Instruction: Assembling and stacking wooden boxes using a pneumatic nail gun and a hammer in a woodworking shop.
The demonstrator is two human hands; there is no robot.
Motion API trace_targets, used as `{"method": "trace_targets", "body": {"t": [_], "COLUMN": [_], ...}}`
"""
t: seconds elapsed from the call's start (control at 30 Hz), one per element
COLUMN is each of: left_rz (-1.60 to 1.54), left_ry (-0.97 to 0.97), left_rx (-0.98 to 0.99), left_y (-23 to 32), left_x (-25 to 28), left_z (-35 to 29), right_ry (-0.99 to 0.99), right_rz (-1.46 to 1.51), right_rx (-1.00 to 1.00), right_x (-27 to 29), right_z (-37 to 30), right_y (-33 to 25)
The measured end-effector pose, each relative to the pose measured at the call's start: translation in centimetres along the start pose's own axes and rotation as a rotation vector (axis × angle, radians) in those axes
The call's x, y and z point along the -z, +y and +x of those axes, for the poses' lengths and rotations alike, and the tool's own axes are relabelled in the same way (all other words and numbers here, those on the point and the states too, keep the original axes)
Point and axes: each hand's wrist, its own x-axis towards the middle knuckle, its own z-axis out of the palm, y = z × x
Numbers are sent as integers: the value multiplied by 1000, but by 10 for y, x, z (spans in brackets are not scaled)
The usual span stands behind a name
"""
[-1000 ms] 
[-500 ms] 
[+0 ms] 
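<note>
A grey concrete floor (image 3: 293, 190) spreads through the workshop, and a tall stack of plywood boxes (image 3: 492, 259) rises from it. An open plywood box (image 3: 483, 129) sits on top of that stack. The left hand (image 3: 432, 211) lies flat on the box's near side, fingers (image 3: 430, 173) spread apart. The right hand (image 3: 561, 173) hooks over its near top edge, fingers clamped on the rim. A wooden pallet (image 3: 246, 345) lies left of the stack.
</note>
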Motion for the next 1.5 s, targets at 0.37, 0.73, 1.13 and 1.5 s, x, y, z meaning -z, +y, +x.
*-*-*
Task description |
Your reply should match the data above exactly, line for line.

Task solution |
Instruction: Assembling and stacking wooden boxes using a pneumatic nail gun and a hammer in a woodworking shop.
The demonstrator is two human hands; there is no robot.
Motion API trace_targets, used as `{"method": "trace_targets", "body": {"t": [_], "COLUMN": [_], ...}}`
"""
t: seconds elapsed from the call's start (control at 30 Hz), one per element
COLUMN is each of: left_rz (-1.60 to 1.54), left_ry (-0.97 to 0.97), left_rx (-0.98 to 0.99), left_y (-23 to 32), left_x (-25 to 28), left_z (-35 to 29), right_ry (-0.99 to 0.99), right_rz (-1.46 to 1.51), right_rx (-1.00 to 1.00), right_x (-27 to 29), right_z (-37 to 30), right_y (-33 to 25)
The measured end-effector pose, each relative to the pose measured at the call's start: translation in centimetres along the start pose's own axes and rotation as a rotation vector (axis × angle, radians) in those axes
The call's x, y and z point along the -z, +y and +x of those axes, for the poses' lengths and rotations alike, and the tool's own axes are relabelled in the same way (all other words and numbers here, those on the point and the states too, keep the original axes)
Point and axes: each hand's wrist, its own x-axis towards the middle knuckle, its own z-axis out of the palm, y = z × x
Numbers are sent as integers: the value multiplied by 1000, but by 10 for y, x, z (spans in brackets are not scaled)
The usual span stands behind a name
"""
[-1000 ms] 
[-500 ms] 
[+0 ms] 
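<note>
A grey concrete floor (image 3: 293, 190) spreads through the workshop, and a tall stack of plywood boxes (image 3: 492, 259) rises from it. An open plywood box (image 3: 483, 129) sits on top of that stack. The left hand (image 3: 432, 211) lies flat on the box's near side, fingers (image 3: 430, 173) spread apart. The right hand (image 3: 561, 173) hooks over its near top edge, fingers clamped on the rim. A wooden pallet (image 3: 246, 345) lies left of the stack.
</note>
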Motion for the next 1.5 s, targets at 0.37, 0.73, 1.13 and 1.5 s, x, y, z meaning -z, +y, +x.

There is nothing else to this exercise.